The national security, regional stability and humanitarian elements of the Obama Administration’s Afghanistan policy are a difficult mess of intertwined problems to disentangle. Reading the lengthy profile of Richard Holbrooke, Obama’s “special representative” for Afghanistan, in last week’s New Yorker, only makes one depressed. “The conflict in Afghanistan will be far more costly and much, much longer than Americans realize,” predicted Holbrooke in March, 2008. “This war, already in its seventh year, will eventually become the longest in American history.”
Tomorrow, in fact, Afghanistan enters its ninth year, and now stands just four months shy of the American Revolution, six shy of Vietnam. With no end in sight, Afghanistan is also the riskiest and most dangerous foreign policy issue–and thus one of the riskiest electoral gambits–of Obama’s presidency. Yesterday, Obama met with relevant congressional leaders from both parties to discuss American policy in Afghanistan. Legislators on both sides of the aisle expressed reservations; Obama’s vanquished 2008 presidential opponent John McCain was apparently a particularly vocal critic. The president is having top-level staff meetings later this week to discuss both Pakistan and Afghanistan, specifically Gen. Stanley McChrystal’s recommendation of an additional 40,000 troops.
Putting aside the policy challenges and uncertainties, how thorny is the political thicket for Obama?
Pretty thorny. There are divisions between the parties, divisions within his own party, and divisions among the American public more broadly. A new Quinnipiac poll shows how divided and discouraged Americans are. Though a 52 percent majority think “the war…is the right thing to do,” 37 percent do not and by only a 49-38 percent margin do they think the war there will successfully remove the terrorist threat to the United States. (I cannot help but pause here to note that critics of Obama’s health care reform who say the public option is unpopular with Americans ought to be reminded that public support for the public option is higher than that for the war in Afghanistan.)
As for pols, McCain, who expressed support for the administration’s policy back in March, reportedly warned Obama against moving at a “leisurely pace” s outburst yesterday. On her Facebook page, McCain’s 2008 running mate says Obama should stand firm. “Our allies and our adversaries are watching to see if we have the staying power to protect our interests in Afghanistan,” wrote Sarah Palin. “I recently joined a group of Americans in urging President Obama to devote the resources necessary in Afghanistan and pledged to support him if he made the right decision. Now is not the time for cold feet, second thoughts, or indecision — it is the time to act as commander-in-chief and approve the troops so clearly needed in Afghanistan.”

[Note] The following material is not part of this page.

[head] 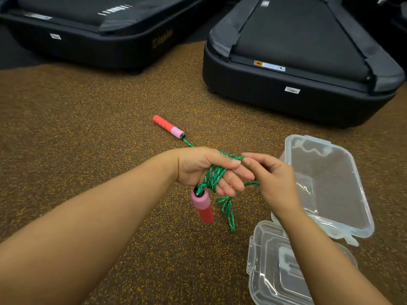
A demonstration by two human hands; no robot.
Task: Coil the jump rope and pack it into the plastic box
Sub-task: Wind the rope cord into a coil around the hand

There are two fundamental domestic political truths about Afghanistan for Obama. The first is that this is a war without much of a political upside because it is difficult to ever prove that we have “won” it, for even temporary victories can be reversed. There will be no armistice, convention, or capitulation, and the asymmetries of the fight mean that the “enemy,” such as it is, can always regroup or displace. We can only measure victory by the vague metric of days during which no major terrorist attack hits America or its allies, or by the withdrawal or reduction in resources invested there. The second is that, although Obama inherited the war, he owns that inheritance by virtue of his statements during the 2008 campaign. He can complain about the war’s intractable nature, but he cannot complain about its burden or point as directly to the persistence of the problem as a result of his predecessor’s (in)actions.
Having said that, and given the grumblings by McCain and Palin, I wonder if we are about to witness the (partisan) politicization of Afghanistan in the way we saw the “Waterloo”-style opposition to Obama’s health care plan. During the Bush era, Republicans used the politics of warmaking to cudgel Democrats, and warned that criticisms of the president or his policy amounted to near-treasonous politicization of, and thus the undermining of, America’s national security interests. There are no real good solutions in Afghanistan, but whatever semi-promising options are available to us need not be clouded by a new round of shameless politicking designed to batter the president at the expense of non-failure–I hesitate to use the word success–in Afghanistan.